Rapid sketching on the move

When I’m travelling, especially in a foreign country, I like to make the most of every minute, and this includes my sketching. So often when in a train, bus or other vehicle I see things flash past that I really wish I could have captured on paper. Obviously a lot of the time it is impossible to record a fleeting image, even with a camera, especially if it is in close proximity to your mode of transport. There is, however, a lot you can to to catch those fleeting images.

Firstly, make sure you are prepared with camera, sketchbook and pencils or pens. You can do a lot with ordinary pencils, and watersoluble pencils are also really effective when combined with a brush-pen filled with water. A few watercolour pencils can also be useful if colour is important, but attempting watercolour paints can be extremely tricky at speed! In open country it is so much easier because often the subject is some distance from you, thus giving you time to react and get the essentials down quickly.

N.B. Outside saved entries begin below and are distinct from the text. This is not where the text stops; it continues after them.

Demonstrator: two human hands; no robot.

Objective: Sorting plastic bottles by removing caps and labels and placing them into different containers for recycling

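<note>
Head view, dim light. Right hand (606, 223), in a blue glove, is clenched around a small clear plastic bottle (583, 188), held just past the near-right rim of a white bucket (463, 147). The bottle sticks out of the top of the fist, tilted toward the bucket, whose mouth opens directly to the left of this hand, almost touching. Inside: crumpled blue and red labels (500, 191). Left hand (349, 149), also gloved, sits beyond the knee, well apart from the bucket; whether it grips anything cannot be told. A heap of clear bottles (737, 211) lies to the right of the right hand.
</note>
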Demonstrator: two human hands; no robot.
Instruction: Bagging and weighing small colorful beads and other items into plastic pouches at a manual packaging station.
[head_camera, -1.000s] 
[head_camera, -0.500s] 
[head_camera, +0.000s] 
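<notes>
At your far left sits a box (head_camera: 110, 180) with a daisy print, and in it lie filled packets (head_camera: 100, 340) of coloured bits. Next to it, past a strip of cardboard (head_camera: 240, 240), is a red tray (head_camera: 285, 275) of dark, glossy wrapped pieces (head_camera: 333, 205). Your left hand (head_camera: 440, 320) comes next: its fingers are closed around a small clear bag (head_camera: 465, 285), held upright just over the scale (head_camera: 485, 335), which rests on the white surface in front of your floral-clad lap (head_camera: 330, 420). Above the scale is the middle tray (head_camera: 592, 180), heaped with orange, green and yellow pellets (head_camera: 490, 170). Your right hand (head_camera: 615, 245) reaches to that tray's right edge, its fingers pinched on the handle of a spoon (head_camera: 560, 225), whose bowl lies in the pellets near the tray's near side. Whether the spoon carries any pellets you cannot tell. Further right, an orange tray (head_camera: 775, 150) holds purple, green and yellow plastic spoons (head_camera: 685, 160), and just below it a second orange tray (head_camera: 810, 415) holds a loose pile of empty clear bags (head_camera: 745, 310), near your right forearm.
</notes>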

This photograph, taken by my friend Torben Sorensen, shows me rather laid-back sketching on a dog-sledge. Yes, we are moving steadily along, across the Greenland sea-ice, with vast vistas all round. This is one of the easiest forms of sketching on the move – very comfortable until the sledge hits a series of ice-ridges, or sastrugis, when the sketching becomes a series of jabs which you have to link up later with lines and tone. A few miles of that and your teeth start dropping out!

When sketching like this I use a sort of visual short-hand, not including much by way of repetitive features, applying tone only to parts of critical areas, and outlining objects like trees, rocks, mountains, then filling in more detail once I have the basic outlines done, if time permits. Later on I then fill in those features that I have only suggested, and inserting tone over the rest of the main areas. It is interesting to learn how your visual memory responds to these challenges once you’ve sketched in this way a few times. You can, of course, practise rapid sketching at home, or perhaps in the car when someone else is driving, and this will teach you how to instantly register the most important aspects of a scene. The added bonus to all this is that it really does help your normal sketching immensely, because it is teaching you to seek out the essentials of a scene. And of course, it’s great fun!!!